◆ WHAT THIS TASK INVOLVES ◆
Reproduce each record exactly, leaving out no line.

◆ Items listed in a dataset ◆
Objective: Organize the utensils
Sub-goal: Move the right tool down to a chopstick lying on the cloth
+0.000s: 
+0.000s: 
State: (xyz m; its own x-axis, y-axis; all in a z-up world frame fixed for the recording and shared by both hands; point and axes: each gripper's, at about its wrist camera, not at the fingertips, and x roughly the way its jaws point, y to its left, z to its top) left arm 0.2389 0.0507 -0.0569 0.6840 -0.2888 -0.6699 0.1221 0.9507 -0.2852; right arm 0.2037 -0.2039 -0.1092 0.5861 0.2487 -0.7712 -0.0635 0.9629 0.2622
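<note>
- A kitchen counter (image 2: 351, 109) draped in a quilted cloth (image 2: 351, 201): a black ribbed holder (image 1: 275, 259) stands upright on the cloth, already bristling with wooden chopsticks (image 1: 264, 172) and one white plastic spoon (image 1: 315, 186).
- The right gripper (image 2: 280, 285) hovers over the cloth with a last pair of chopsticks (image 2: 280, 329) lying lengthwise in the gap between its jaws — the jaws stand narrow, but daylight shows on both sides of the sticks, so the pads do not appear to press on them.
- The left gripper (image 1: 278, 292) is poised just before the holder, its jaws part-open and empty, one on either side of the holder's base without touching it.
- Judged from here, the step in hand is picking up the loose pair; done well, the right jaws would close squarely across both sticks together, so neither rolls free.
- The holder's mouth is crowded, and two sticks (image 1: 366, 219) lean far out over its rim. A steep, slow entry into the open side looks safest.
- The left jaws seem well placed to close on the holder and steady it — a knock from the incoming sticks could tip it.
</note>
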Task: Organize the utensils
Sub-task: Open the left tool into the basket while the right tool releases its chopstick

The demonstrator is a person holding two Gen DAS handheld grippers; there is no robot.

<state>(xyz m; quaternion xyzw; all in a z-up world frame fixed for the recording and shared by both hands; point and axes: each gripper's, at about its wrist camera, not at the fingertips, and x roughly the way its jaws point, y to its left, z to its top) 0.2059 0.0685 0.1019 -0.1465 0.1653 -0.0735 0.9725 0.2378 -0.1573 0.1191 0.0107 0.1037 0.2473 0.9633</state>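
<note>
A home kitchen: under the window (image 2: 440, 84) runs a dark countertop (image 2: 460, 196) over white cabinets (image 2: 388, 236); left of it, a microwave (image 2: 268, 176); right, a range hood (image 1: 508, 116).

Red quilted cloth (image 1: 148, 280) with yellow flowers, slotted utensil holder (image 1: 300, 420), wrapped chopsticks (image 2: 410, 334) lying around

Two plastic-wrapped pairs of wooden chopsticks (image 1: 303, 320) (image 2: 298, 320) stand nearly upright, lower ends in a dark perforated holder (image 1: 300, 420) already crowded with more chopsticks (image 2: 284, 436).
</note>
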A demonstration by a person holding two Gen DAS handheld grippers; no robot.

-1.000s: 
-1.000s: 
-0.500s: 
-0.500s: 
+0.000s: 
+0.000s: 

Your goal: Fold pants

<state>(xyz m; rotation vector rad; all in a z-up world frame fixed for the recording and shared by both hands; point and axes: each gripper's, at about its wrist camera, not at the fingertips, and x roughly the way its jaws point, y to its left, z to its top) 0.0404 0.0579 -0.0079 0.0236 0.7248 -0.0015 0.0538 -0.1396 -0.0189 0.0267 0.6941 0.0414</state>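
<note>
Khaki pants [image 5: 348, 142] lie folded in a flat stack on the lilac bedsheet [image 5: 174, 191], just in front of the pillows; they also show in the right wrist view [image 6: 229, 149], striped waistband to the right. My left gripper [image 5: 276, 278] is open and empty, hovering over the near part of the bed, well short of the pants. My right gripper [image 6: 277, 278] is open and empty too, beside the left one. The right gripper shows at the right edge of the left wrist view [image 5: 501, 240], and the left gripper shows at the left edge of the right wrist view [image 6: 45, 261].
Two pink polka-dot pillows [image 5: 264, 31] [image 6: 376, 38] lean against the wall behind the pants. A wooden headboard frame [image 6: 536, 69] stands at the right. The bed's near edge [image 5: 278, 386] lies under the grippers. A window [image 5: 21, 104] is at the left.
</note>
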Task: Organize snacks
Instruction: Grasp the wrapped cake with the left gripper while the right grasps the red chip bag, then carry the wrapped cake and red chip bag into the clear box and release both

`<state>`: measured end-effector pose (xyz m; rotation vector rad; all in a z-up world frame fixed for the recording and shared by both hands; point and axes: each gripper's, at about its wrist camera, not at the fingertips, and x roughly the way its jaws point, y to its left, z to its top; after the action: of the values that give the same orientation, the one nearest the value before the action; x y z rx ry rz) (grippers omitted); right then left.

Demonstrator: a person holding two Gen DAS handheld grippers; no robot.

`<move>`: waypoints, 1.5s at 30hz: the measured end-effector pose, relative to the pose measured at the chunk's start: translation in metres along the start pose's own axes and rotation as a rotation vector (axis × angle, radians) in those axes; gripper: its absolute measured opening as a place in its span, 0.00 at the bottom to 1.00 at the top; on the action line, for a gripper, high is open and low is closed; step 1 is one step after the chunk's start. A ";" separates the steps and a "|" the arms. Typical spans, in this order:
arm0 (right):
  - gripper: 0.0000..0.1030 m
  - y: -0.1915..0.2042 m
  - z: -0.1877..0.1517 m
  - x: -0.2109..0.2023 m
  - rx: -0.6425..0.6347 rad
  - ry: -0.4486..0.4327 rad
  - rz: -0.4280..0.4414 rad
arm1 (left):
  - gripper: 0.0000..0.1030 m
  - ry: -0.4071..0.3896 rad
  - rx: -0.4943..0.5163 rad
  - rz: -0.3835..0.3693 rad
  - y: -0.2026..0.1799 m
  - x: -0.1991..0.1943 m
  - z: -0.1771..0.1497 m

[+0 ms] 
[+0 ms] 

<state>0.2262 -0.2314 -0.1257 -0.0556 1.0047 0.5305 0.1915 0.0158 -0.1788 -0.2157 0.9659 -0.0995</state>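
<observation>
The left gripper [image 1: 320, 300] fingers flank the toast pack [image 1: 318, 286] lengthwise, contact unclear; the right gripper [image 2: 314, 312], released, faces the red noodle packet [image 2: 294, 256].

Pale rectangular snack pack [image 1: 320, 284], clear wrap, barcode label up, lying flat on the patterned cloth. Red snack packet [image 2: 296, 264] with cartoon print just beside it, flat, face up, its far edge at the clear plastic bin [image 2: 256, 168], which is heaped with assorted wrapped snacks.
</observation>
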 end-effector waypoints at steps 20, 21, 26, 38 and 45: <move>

◆ YOUR SOLUTION ◆
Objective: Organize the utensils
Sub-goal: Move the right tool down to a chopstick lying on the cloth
+0.000s: 
+0.000s: 
State: (xyz m; its own x-axis, y-axis; all in a z-up world frame fixed for the recording and shared by both hands; point and axes: each gripper's, at about its wrist camera, not at the fingertips, and x roughly the way its jaws point, y to its left, z to its top) left arm 0.2389 0.0507 -0.0569 0.6840 -0.2888 -0.6699 0.1221 0.9507 -0.2852; right arm 0.2037 -0.2039 -0.1092 0.5861 0.2487 -0.7712 -0.0635 0.9629 0.2622
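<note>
- A kitchen counter (image 2: 351, 109) draped in a quilted cloth (image 2: 351, 201): a black ribbed holder (image 1: 275, 259) stands upright on the cloth, already bristling with wooden chopsticks (image 1: 264, 172) and one white plastic spoon (image 1: 315, 186).
- The right gripper (image 2: 280, 285) hovers over the cloth with a last pair of chopsticks (image 2: 280, 329) lying lengthwise in the gap between its jaws — the jaws stand narrow, but daylight shows on both sides of the sticks, so the pads do not appear to press on them.
- The left gripper (image 1: 278, 292) is poised just before the holder, its jaws part-open and empty, one on either side of the holder's base without touching it.
- Judged from here, the step in hand is picking up the loose pair; done well, the right jaws would close squarely across both sticks together, so neither rolls free.
- The holder's mouth is crowded, and two sticks (image 1: 366, 219) lean far out over its rim. A steep, slow entry into the open side looks safest.
- The left jaws seem well placed to close on the holder and steady it — a knock from the incoming sticks could tip it.
</note>
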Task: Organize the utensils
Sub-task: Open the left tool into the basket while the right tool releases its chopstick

The demonstrator is a person holding two Gen DAS handheld grippers; there is no robot.

<state>(xyz m; quaternion xyzw; all in a z-up world frame fixed for the recording and shared by both hands; point and axes: each gripper's, at about its wrist camera, not at the fingertips, and x roughly the way its jaws point, y to its left, z to its top) 0.2059 0.0685 0.1019 -0.1465 0.1653 -0.0735 0.9725 0.2378 -0.1573 0.1191 0.0107 0.1037 0.2473 0.9633</state>
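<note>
A home kitchen: under the window (image 2: 440, 84) runs a dark countertop (image 2: 460, 196) over white cabinets (image 2: 388, 236); left of it, a microwave (image 2: 268, 176); right, a range hood (image 1: 508, 116).

Red quilted cloth (image 1: 148, 280) with yellow flowers, slotted utensil holder (image 1: 300, 420), wrapped chopsticks (image 2: 410, 334) lying around

Two plastic-wrapped pairs of wooden chopsticks (image 1: 303, 320) (image 2: 298, 320) stand nearly upright, lower ends in a dark perforated holder (image 1: 300, 420) already crowded with more chopsticks (image 2: 284, 436).
</note>
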A demonstration by a person holding two Gen DAS handheld grippers; no robot.

-1.000s: 
-1.000s: 
-0.500s: 
-0.500s: 
+0.000s: 
+0.000s: 

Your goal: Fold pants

<state>(xyz m; rotation vector rad; all in a z-up world frame fixed for the recording and shared by both hands; point and axes: each gripper's, at about its wrist camera, not at the fingertips, and x roughly the way its jaws point, y to its left, z to its top) 0.0404 0.0579 -0.0079 0.0236 0.7248 -0.0015 0.0538 -0.1396 -0.0189 0.0267 0.6941 0.0414</state>
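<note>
Khaki pants [image 5: 348, 142] lie folded in a flat stack on the lilac bedsheet [image 5: 174, 191], just in front of the pillows; they also show in the right wrist view [image 6: 229, 149], striped waistband to the right. My left gripper [image 5: 276, 278] is open and empty, hovering over the near part of the bed, well short of the pants. My right gripper [image 6: 277, 278] is open and empty too, beside the left one. The right gripper shows at the right edge of the left wrist view [image 5: 501, 240], and the left gripper shows at the left edge of the right wrist view [image 6: 45, 261].
Two pink polka-dot pillows [image 5: 264, 31] [image 6: 376, 38] lean against the wall behind the pants. A wooden headboard frame [image 6: 536, 69] stands at the right. The bed's near edge [image 5: 278, 386] lies under the grippers. A window [image 5: 21, 104] is at the left.
</note>
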Task: Organize snacks
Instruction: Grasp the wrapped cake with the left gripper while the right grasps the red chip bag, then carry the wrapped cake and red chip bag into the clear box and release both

`<state>`: measured end-effector pose (xyz m; rotation vector rad; all in a z-up world frame fixed for the recording and shared by both hands; point and axes: each gripper's, at about its wrist camera, not at the fingertips, and x roughly the way its jaws point, y to its left, z to its top; after the action: of the values that give the same orientation, the one nearest the value before the action; x y z rx ry rz) (grippers omitted); right then left.

Demonstrator: a person holding two Gen DAS handheld grippers; no robot.

`<move>`: waypoints, 1.5s at 30hz: the measured end-effector pose, relative to the pose measured at the chunk's start: translation in metres along the start pose's own axes and rotation as a rotation vector (axis × angle, radians) in those axes; gripper: its absolute measured opening as a place in its span, 0.00 at the bottom to 1.00 at the top; on the action line, for a gripper, high is open and low is closed; step 1 is one step after the chunk's start. A ";" separates the steps and a "|" the arms. Typical spans, in this order:
arm0 (right):
  - gripper: 0.0000..0.1030 m
  - y: -0.1915..0.2042 m
  - z: -0.1877..0.1517 m
  - x: -0.2109..0.2023 m
  - rx: -0.6425..0.6347 rad
  - ry: -0.4486..0.4327 rad
  - rz: -0.4280..0.4414 rad
arm1 (left):
  - gripper: 0.0000..0.1030 m
  - ry: -0.4071..0.3896 rad
  - rx: -0.4943..0.5163 rad
  - rz: -0.3835..0.3693 rad
  - y: -0.2026..0.1799 m
  - x: -0.1991..0.1943 m
  - z: -0.1771..0.1497 m

[+0 ms] 
[+0 ms] 

<state>0.2262 -0.2314 -0.1257 -0.0556 1.0047 0.5305 0.1915 0.0158 -0.1788 -0.2157 0.9659 -0.0995</state>
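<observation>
The left gripper [image 1: 320, 300] fingers flank the toast pack [image 1: 318, 286] lengthwise, contact unclear; the right gripper [image 2: 314, 312], released, faces the red noodle packet [image 2: 294, 256].

Pale rectangular snack pack [image 1: 320, 284], clear wrap, barcode label up, lying flat on the patterned cloth. Red snack packet [image 2: 296, 264] with cartoon print just beside it, flat, face up, its far edge at the clear plastic bin [image 2: 256, 168], which is heaped with assorted wrapped snacks.
</observation>
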 end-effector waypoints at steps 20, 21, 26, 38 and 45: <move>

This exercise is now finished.